_EXERCISE DETAILS_. Return each line of the listing that follows in which the string "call" can be found.

++++

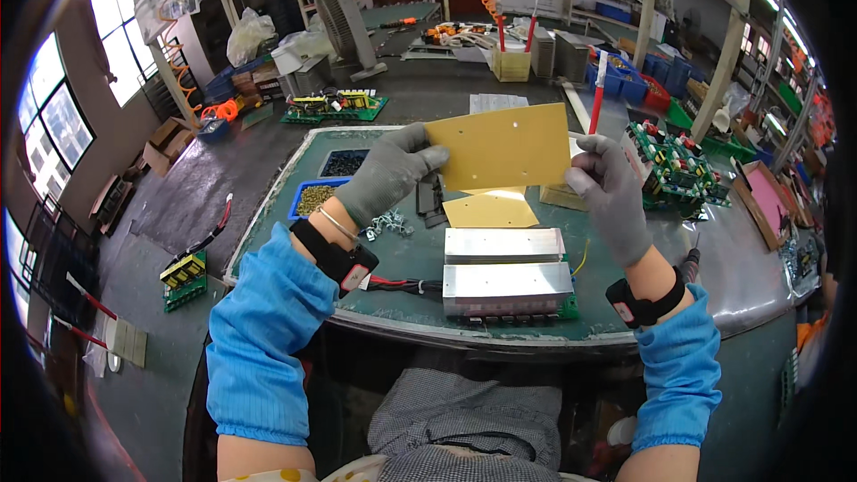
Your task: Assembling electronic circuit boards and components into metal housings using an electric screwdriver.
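A yellow rectangular sheet (504, 147) with small punched holes is held up over the work mat, tilted slightly. My left hand (393, 174), in a grey glove, pinches its left edge with the thumb in front. At the opposite edge, the gloved fingers of my right hand (616, 196) are closed on the sheet. Beneath it, more yellow sheets (491, 211) lie on the mat. Nearer to me sits a circuit board assembly with two silver metal blocks (509, 290), its red and black cables running out to the left.
A blue tray of brass-coloured screws (314, 199), a tray of dark parts (345, 163) and loose metal clips (388, 224) are by my left forearm. Green circuit boards (674, 170) stand at the right, another (335, 105) at the back left. A fan (346, 27) stands farther back.
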`<state>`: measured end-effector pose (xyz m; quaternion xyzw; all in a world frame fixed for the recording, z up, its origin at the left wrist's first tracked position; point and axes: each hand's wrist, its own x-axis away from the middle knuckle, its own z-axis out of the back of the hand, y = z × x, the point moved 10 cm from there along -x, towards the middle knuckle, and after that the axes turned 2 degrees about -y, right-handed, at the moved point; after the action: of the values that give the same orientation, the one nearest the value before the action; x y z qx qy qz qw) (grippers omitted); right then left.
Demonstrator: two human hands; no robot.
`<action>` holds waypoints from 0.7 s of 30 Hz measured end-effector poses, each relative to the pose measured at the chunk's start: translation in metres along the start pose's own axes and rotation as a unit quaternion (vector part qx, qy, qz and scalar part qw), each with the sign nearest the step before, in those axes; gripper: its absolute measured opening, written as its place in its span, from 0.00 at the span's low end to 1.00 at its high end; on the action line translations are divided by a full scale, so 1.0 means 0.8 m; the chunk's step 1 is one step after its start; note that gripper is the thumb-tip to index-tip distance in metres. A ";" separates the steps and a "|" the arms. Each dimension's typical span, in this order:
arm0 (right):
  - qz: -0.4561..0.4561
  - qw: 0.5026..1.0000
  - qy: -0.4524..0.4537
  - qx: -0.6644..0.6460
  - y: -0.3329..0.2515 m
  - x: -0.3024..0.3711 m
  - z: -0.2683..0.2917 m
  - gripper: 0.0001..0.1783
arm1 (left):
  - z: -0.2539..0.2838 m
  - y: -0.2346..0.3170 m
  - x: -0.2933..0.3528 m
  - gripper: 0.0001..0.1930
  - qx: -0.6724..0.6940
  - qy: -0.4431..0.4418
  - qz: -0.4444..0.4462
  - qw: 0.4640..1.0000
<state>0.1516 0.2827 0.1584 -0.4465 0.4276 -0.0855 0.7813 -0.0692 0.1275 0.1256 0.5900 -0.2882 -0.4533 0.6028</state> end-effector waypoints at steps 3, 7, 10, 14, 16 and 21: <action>0.132 0.974 -0.017 0.183 -0.051 0.016 0.004 0.13 | -0.007 0.050 0.025 0.15 -0.114 0.056 -0.122 0.984; 0.089 0.965 -0.050 0.242 -0.054 0.038 0.019 0.08 | -0.031 0.083 0.069 0.10 -0.257 0.077 -0.176 0.947; 0.076 0.971 -0.068 0.217 -0.057 0.064 0.019 0.12 | -0.045 0.055 0.080 0.13 -0.263 0.060 -0.081 0.960; -0.073 0.974 -0.092 0.194 -0.014 0.093 0.019 0.19 | -0.051 0.004 0.081 0.17 -0.259 0.063 0.022 0.963; -0.141 0.976 -0.114 0.119 0.019 0.097 0.006 0.26 | -0.057 0.004 0.078 0.20 -0.332 0.069 -0.034 0.940; -0.130 0.974 -0.138 0.125 0.046 0.110 -0.001 0.29 | -0.058 -0.015 0.087 0.20 -0.408 0.117 -0.052 0.904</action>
<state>0.1962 0.2582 0.0778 -0.4045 0.2402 -0.1770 0.8645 -0.0015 0.0878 0.0942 0.3557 0.0252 -0.4898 0.7956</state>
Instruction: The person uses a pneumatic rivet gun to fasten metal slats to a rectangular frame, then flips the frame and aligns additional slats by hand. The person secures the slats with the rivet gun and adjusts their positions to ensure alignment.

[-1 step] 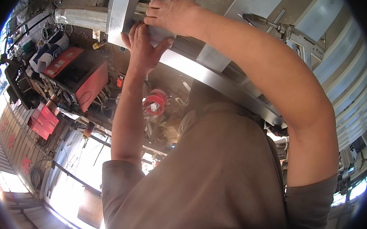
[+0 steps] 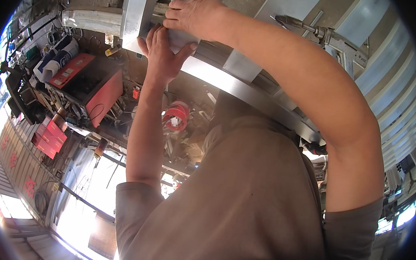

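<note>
My left hand (image 2: 162, 63) rests with spread fingers on a grey metal plate (image 2: 178, 40), its thumb standing well apart from the fingers. Close above it, my right hand (image 2: 196, 16) reaches across from the right, its fingers apart over the far part of the plate. An upright silvery metal profile (image 2: 135, 16) stands just left of both fingertips. From this corner a long shiny metal bar (image 2: 220, 80) runs down to the right, past my body. The undersides of my fingers are hidden, so any grip there cannot be seen.
A drill-like power tool (image 2: 323, 34) lies on metal strips at the upper right. Further right, several long metal profiles (image 2: 402, 61) lie in a row. A red and black cabinet (image 2: 84, 86) stands at left, and a red bucket (image 2: 176, 114) sits below near my left forearm.
</note>
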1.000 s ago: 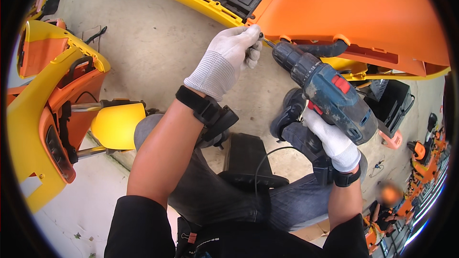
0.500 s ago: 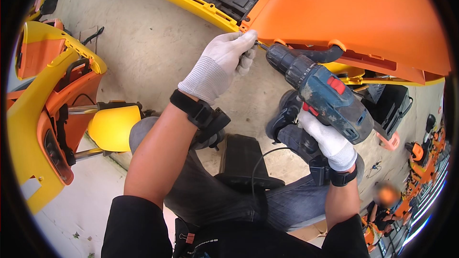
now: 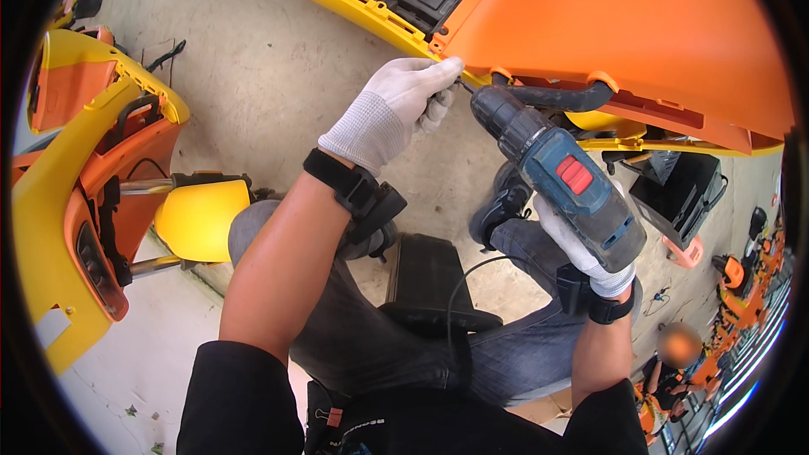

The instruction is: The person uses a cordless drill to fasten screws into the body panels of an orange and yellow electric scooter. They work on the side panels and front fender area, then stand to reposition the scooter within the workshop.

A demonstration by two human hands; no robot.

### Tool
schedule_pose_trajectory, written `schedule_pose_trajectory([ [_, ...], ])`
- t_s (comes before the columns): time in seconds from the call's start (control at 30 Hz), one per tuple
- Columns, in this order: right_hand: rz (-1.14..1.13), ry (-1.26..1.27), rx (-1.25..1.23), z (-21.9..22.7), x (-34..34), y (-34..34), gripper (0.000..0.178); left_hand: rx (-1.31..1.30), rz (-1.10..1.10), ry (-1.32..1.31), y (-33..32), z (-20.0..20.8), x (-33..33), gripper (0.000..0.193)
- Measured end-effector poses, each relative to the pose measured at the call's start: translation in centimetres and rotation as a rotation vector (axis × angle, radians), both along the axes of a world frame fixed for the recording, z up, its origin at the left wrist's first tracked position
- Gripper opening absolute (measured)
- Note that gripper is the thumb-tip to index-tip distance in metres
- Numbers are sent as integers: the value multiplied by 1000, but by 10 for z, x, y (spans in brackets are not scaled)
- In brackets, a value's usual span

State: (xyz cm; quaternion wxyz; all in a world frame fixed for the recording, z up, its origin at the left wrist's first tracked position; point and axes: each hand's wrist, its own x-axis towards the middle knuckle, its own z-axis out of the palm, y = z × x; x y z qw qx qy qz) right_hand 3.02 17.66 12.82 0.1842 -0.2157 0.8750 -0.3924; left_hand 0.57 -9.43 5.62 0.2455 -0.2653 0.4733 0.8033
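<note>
Drill [image 3: 560, 175] has turned, partly hiding the right of the 2 hands [image 3: 563, 233].

Floor: pale grey concrete [image 3: 261, 118] is seen, marked by scuffs and small dark specks. At lower left it is bordered by a white surface [image 3: 101, 396], on which small green bits are scattered. A thin dark strip [image 3: 167, 56] is laid on the concrete at upper left. At right, a black open-topped bin [image 3: 683, 198] is set on the floor. Along the far right, a row of orange machines [image 3: 733, 333] is lined up; a person [image 3: 670, 383] is seen beside it. Bright parallel bands of light [image 3: 764, 341] are noted at the right rim.
</note>
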Motion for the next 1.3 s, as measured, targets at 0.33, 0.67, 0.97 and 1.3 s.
schedule_pose_trajectory([
  [0.33,21,-64,7,-4,-4,5,36,-11,-61,-18,-3,-4,-2,22],
  [0.67,-103,-129,-54,-2,-5,-7,24,-103,-99,-57,0,-2,-4,25],
  [0.97,-9,-136,40,6,-7,-12,43,13,40,-96,12,-9,6,31],
  [1.3,88,41,107,1,-2,-29,39,32,177,-74,15,-25,6,22],
])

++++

_OUTPUT BELOW_.
- t_s (comes before the columns): time in seconds from the call's start (control at 30 Hz), one per tuple
- Measured end-effector poses, each relative to the pose measured at the call's start: translation in centimetres and rotation as a rotation vector (axis × angle, radians), both along the axes of a world frame fixed for the recording, z up, its origin at the left wrist's first tracked position

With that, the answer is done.